# Your task:
The answer should consist of all the entries, repeated word for word.

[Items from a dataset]

((

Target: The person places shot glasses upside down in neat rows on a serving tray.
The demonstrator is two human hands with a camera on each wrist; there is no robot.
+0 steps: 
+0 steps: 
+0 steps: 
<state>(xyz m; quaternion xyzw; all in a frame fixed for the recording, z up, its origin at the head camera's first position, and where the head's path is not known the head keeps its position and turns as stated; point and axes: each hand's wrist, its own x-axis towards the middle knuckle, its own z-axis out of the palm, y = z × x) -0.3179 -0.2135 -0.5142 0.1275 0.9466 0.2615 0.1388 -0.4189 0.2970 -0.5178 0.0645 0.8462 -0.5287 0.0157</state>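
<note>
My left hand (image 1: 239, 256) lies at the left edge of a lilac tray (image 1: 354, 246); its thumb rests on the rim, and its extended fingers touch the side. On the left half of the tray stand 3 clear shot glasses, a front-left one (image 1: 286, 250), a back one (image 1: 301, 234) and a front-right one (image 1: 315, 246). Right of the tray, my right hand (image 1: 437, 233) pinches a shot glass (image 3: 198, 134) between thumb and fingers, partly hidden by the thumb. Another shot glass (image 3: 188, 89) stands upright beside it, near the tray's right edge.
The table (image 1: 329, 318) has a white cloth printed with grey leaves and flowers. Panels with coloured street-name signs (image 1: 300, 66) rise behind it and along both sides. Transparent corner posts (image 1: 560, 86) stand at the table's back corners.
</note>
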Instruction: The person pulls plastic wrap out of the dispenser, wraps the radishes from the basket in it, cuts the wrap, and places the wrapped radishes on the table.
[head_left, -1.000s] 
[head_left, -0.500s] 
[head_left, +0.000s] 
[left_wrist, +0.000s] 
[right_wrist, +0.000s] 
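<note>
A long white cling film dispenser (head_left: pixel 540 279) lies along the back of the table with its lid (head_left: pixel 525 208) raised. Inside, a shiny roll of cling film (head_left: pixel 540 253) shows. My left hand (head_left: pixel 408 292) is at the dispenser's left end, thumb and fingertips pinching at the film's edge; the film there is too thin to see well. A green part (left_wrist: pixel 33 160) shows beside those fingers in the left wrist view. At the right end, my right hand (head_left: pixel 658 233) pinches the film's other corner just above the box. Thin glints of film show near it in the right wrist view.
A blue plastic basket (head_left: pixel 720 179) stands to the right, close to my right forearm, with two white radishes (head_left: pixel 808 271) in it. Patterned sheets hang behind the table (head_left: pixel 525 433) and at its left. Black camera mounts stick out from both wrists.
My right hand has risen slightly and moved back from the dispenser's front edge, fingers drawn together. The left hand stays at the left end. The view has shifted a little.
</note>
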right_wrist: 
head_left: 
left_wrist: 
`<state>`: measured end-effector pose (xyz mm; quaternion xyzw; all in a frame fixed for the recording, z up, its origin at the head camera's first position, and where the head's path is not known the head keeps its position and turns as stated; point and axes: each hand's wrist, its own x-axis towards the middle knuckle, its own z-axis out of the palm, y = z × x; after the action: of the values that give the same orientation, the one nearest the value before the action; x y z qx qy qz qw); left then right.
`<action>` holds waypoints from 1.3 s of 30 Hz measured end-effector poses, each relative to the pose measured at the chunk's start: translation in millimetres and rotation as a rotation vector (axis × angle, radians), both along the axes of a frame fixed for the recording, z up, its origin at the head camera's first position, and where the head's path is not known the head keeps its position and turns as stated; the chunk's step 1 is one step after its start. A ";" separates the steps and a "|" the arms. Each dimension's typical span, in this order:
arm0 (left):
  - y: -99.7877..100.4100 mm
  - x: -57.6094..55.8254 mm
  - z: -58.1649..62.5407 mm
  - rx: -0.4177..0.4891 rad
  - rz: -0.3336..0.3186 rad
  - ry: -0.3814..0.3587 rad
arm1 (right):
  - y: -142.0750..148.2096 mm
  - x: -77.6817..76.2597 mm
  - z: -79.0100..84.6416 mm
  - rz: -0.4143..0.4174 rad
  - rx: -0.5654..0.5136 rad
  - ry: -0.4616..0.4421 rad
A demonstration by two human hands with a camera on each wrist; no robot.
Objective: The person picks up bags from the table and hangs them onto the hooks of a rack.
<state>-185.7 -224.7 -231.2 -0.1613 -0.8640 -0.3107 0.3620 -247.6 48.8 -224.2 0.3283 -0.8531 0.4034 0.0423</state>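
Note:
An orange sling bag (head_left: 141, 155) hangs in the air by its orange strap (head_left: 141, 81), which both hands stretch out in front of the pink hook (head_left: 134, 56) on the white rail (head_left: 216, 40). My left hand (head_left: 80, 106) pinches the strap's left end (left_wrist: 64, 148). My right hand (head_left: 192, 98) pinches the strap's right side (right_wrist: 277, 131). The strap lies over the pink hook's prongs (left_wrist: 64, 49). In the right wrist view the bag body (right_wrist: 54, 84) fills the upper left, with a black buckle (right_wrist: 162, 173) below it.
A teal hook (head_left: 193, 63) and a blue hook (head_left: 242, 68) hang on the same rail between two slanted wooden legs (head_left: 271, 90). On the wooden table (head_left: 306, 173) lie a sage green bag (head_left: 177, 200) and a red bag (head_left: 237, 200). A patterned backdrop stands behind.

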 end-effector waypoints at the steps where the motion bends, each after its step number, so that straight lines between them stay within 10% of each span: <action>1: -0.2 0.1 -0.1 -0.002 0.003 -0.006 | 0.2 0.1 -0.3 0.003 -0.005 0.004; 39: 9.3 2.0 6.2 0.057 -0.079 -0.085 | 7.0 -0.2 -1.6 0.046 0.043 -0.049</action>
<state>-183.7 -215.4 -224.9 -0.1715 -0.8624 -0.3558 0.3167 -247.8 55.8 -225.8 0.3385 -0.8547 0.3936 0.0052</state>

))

# Output of the task:
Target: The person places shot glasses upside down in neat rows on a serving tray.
The demonstrator is two human hands with a camera on each wrist; there is no robot.
+0 steps: 
+0 steps: 
+0 steps: 
<state>(xyz m; quaternion xyzw; all in a frame fixed for the recording, z up, its origin at the head camera's first position, and where the head's path is not known the head keeps its position and turns as stated; point and axes: each hand's wrist, its own x-axis towards the middle knuckle, its own z-axis out of the palm, y = z × x) -0.3179 -0.2135 -0.5142 0.1275 0.9466 0.2615 0.1388 -0.4189 0.2970 -0.5178 0.0645 0.8462 -0.5287 0.0157</state>
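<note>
My left hand (image 1: 239, 256) lies at the left edge of a lilac tray (image 1: 354, 246); its thumb rests on the rim, and its extended fingers touch the side. On the left half of the tray stand 3 clear shot glasses, a front-left one (image 1: 286, 250), a back one (image 1: 301, 234) and a front-right one (image 1: 315, 246). Right of the tray, my right hand (image 1: 437, 233) pinches a shot glass (image 3: 198, 134) between thumb and fingers, partly hidden by the thumb. Another shot glass (image 3: 188, 89) stands upright beside it, near the tray's right edge.
The table (image 1: 329, 318) has a white cloth printed with grey leaves and flowers. Panels with coloured street-name signs (image 1: 300, 66) rise behind it and along both sides. Transparent corner posts (image 1: 560, 86) stand at the table's back corners.
</note>
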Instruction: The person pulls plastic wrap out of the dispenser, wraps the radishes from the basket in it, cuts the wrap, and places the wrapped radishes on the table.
[head_left, -1.000s] 
[head_left, -0.500s] 
[head_left, +0.000s] 
[left_wrist, +0.000s] 
[right_wrist, +0.000s] 
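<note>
A long white cling film dispenser (head_left: pixel 540 279) lies along the back of the table with its lid (head_left: pixel 525 208) raised. Inside, a shiny roll of cling film (head_left: pixel 540 253) shows. My left hand (head_left: pixel 408 292) is at the dispenser's left end, thumb and fingertips pinching at the film's edge; the film there is too thin to see well. A green part (left_wrist: pixel 33 160) shows beside those fingers in the left wrist view. At the right end, my right hand (head_left: pixel 658 233) pinches the film's other corner just above the box. Thin glints of film show near it in the right wrist view.
A blue plastic basket (head_left: pixel 720 179) stands to the right, close to my right forearm, with two white radishes (head_left: pixel 808 271) in it. Patterned sheets hang behind the table (head_left: pixel 525 433) and at its left. Black camera mounts stick out from both wrists.
My right hand has risen slightly and moved back from the dispenser's front edge, fingers drawn together. The left hand stays at the left end. The view has shifted a little.
</note>
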right_wrist: 
head_left: 
left_wrist: 
`<state>`: measured end-effector pose (xyz mm; quaternion xyzw; all in a frame fixed for the recording, z up, its origin at the head camera's first position, and where the head's path is not known the head keeps its position and turns as stated; point and axes: each hand's wrist, its own x-axis towards the middle knuckle, its own z-axis out of the palm, y = z × x; after the action: of the values that give the same orientation, the one nearest the value before the action; x y z qx qy qz qw); left then right.
`<action>` holds waypoints from 1.3 s of 30 Hz measured end-effector poses, each relative to the pose measured at the chunk's start: translation in millimetres and rotation as a rotation vector (axis × angle, radians), both along the axes of a frame fixed for the recording, z up, its origin at the head camera's first position, and where the head's path is not known the head keeps its position and turns as stated; the chunk's step 1 is one step after its start. A ";" separates the steps and a "|" the arms. Each dimension's typical span, in this order:
arm0 (left):
  - y: -99.7877..100.4100 mm
  - x: -57.6094..55.8254 mm
  - z: -58.1649..62.5407 mm
  - rx: -0.4177..0.4891 rad
  - rz: -0.3336..0.3186 rad
  - ry: -0.3814..0.3587 rad
arm1 (right):
  - y: -142.0750..148.2096 mm
  - x: -77.6817..76.2597 mm
  - z: -79.0100..84.6416 mm
  - rz: -0.4143..0.4174 rad
  - rx: -0.5654..0.5136 rad
  - ry: -0.4616..0.4421 rad
A demonstration by two human hands with a camera on each wrist; no robot.
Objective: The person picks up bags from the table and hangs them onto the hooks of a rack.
<state>-185.7 -224.7 -231.2 -0.1613 -0.8640 -0.3107 0.3620 -247.6 48.8 -224.2 0.3283 -0.8531 0.4034 0.0423</state>
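Note:
An orange sling bag (head_left: 141, 155) hangs in the air by its orange strap (head_left: 141, 81), which both hands stretch out in front of the pink hook (head_left: 134, 56) on the white rail (head_left: 216, 40). My left hand (head_left: 80, 106) pinches the strap's left end (left_wrist: 64, 148). My right hand (head_left: 192, 98) pinches the strap's right side (right_wrist: 277, 131). The strap lies over the pink hook's prongs (left_wrist: 64, 49). In the right wrist view the bag body (right_wrist: 54, 84) fills the upper left, with a black buckle (right_wrist: 162, 173) below it.
A teal hook (head_left: 193, 63) and a blue hook (head_left: 242, 68) hang on the same rail between two slanted wooden legs (head_left: 271, 90). On the wooden table (head_left: 306, 173) lie a sage green bag (head_left: 177, 200) and a red bag (head_left: 237, 200). A patterned backdrop stands behind.
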
 end-effector waypoints at the steps where the motion bends, each after its step number, so that straight lines between them stay within 10% of each span: <action>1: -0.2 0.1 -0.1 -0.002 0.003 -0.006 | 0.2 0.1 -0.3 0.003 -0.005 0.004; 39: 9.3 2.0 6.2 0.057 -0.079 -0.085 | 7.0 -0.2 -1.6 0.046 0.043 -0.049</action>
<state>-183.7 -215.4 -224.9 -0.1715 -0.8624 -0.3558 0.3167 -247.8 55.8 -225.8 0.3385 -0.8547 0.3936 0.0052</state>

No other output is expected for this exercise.